» **WORK ORDER**
Locate every line in the records below that contains the word "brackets", and copy each one.

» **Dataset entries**
——————

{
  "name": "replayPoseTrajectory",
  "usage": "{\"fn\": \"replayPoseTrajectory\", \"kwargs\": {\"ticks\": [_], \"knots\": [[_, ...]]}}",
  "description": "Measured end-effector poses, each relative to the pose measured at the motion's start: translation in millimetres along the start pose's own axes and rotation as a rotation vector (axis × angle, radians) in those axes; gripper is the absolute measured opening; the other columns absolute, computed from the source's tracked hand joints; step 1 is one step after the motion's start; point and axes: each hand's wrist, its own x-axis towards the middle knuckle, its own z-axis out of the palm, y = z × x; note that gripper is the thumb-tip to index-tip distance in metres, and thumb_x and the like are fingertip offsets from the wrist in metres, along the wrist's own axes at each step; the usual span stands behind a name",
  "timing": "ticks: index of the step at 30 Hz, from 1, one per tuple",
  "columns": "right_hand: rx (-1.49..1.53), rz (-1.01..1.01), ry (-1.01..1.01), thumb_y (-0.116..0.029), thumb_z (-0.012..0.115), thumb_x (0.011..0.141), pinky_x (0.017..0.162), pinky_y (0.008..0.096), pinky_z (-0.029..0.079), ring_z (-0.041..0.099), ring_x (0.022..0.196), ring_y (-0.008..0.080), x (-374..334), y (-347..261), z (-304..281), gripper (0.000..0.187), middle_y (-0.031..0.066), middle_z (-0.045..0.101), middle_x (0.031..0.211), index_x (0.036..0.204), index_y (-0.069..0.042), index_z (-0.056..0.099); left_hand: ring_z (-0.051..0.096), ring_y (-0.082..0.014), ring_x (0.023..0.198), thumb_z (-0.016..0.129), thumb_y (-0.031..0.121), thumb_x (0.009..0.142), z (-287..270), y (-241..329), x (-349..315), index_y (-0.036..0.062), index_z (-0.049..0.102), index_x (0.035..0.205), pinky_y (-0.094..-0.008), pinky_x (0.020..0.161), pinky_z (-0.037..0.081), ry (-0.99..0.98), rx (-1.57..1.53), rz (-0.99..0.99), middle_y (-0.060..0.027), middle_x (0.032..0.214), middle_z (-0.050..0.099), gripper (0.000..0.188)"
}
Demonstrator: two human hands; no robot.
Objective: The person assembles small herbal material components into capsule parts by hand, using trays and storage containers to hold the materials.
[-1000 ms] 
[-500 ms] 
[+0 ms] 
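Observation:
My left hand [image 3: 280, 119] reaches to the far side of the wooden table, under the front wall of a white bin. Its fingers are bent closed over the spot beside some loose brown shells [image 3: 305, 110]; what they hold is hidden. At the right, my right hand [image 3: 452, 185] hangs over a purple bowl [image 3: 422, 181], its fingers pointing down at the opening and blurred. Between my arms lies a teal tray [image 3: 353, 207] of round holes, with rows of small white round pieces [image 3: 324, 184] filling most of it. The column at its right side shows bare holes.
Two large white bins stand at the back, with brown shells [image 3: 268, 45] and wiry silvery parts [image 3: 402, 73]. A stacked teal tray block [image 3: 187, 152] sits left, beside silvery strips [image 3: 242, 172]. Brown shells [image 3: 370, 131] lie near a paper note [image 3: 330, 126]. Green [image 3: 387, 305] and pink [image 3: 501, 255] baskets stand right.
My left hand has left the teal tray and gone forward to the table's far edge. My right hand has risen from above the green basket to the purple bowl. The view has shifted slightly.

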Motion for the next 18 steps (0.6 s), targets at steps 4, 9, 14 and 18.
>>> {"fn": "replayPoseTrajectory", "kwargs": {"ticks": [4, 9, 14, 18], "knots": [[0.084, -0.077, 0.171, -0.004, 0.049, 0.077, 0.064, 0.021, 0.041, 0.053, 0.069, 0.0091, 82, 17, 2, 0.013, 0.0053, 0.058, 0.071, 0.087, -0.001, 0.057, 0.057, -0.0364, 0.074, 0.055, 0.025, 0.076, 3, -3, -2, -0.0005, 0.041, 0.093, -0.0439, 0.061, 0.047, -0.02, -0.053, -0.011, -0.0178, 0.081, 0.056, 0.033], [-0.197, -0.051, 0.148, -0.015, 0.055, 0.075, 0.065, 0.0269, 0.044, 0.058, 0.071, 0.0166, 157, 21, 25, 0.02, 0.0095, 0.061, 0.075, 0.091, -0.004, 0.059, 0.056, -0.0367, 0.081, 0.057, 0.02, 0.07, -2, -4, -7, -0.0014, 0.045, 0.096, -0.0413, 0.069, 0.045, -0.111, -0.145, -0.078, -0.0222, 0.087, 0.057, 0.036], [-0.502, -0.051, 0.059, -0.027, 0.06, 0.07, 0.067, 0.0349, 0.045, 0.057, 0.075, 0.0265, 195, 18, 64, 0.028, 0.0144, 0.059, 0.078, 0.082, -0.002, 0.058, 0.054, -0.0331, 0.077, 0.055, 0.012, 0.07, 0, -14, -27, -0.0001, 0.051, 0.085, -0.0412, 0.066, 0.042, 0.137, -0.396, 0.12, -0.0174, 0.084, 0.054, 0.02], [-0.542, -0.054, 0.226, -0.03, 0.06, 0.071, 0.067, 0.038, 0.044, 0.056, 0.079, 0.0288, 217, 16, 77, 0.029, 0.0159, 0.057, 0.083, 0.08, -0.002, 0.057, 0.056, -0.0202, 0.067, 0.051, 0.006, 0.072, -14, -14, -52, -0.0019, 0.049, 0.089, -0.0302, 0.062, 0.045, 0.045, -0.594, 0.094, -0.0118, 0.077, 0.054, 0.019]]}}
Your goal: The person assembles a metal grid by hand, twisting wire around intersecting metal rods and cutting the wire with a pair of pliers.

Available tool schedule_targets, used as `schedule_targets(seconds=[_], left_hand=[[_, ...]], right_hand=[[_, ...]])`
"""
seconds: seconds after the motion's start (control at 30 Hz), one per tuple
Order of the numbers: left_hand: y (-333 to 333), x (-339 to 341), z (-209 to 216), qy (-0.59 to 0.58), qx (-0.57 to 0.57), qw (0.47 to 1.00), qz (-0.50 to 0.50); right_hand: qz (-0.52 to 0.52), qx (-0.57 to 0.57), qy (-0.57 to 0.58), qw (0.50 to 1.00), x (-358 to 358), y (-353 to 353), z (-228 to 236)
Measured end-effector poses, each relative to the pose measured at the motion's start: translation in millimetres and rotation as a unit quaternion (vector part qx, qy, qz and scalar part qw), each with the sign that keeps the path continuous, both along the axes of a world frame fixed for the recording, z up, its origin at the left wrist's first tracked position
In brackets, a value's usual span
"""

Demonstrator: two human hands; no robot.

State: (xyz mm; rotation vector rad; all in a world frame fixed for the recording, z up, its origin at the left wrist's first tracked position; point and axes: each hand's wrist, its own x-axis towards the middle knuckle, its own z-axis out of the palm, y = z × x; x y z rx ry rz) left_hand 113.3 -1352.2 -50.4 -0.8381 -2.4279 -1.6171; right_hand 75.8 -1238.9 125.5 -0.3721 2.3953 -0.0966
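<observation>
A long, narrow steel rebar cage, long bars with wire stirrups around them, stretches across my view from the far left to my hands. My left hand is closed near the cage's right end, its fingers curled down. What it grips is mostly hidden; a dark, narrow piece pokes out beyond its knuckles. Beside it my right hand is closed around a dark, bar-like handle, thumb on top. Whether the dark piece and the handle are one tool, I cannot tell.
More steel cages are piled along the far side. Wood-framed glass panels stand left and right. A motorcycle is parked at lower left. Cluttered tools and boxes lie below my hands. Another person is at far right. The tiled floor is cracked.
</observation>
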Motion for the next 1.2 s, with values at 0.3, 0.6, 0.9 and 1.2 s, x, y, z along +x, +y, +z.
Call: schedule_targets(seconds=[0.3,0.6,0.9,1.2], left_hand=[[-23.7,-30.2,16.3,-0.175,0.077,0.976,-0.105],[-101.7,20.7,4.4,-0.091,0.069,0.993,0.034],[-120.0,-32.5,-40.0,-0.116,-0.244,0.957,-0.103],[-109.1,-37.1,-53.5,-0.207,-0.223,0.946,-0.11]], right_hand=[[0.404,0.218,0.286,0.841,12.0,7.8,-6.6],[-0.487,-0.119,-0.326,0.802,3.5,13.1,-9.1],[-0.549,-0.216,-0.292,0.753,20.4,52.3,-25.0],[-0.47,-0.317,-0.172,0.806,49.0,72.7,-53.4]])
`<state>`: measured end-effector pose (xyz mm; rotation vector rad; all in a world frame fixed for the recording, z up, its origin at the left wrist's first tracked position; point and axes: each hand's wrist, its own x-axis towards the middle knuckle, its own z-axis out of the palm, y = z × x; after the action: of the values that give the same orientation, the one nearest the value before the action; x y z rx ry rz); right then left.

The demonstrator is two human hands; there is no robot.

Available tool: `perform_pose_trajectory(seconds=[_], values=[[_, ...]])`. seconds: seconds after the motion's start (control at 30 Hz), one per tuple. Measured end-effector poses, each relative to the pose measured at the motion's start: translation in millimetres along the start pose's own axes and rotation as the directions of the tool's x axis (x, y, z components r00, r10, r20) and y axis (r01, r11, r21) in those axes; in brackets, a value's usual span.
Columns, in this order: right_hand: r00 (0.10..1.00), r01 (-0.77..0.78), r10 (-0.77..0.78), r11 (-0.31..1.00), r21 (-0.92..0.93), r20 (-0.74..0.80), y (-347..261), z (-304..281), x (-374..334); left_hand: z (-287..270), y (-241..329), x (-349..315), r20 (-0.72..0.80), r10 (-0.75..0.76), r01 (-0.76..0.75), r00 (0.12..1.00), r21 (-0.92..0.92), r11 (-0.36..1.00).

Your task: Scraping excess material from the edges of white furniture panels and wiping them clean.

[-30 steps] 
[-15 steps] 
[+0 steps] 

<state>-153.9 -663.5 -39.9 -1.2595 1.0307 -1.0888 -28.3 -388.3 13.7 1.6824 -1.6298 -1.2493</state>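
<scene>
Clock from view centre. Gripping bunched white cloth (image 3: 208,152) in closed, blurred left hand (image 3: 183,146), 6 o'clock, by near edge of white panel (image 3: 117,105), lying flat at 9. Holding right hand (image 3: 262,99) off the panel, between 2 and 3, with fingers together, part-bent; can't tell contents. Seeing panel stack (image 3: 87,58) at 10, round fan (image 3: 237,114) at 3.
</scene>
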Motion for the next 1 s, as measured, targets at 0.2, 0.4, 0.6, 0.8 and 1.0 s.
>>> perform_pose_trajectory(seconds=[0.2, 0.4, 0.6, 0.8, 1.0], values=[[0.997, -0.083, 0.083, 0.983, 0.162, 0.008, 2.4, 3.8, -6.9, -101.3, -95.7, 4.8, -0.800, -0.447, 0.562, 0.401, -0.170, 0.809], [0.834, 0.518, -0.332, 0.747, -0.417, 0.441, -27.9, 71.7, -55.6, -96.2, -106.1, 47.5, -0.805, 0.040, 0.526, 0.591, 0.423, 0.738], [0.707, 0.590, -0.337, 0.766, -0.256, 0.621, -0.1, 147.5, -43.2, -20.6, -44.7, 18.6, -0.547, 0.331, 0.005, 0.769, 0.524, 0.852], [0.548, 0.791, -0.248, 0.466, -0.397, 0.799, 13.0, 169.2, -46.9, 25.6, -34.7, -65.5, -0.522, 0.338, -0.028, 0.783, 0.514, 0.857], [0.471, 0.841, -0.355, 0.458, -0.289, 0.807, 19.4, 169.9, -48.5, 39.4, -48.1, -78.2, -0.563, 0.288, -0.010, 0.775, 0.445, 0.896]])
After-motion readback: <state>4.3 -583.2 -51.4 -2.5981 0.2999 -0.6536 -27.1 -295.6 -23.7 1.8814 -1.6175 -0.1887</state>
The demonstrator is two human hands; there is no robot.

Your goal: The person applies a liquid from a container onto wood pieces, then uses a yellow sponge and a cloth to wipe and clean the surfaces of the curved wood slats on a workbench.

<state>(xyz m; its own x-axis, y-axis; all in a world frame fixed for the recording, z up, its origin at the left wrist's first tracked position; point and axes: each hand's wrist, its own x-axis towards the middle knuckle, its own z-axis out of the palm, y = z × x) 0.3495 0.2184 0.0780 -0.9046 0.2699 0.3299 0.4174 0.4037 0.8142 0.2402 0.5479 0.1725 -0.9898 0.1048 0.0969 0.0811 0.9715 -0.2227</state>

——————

» **ANSWER SECTION**
In brackets, a value's usual span
Available tool: `perform_pose_trajectory(seconds=[_], values=[[_, ...]])`. seconds: seconds after the motion's start (control at 30 Hz), one per tuple. Measured end-effector poses, each relative to the pose measured at the motion's start: translation in millimetres along the start pose's own axes and rotation as the directions of the tool's x axis (x, y, z components r00, r10, r20) and y axis (r01, r11, r21) in those axes; in brackets, a value's usual span.

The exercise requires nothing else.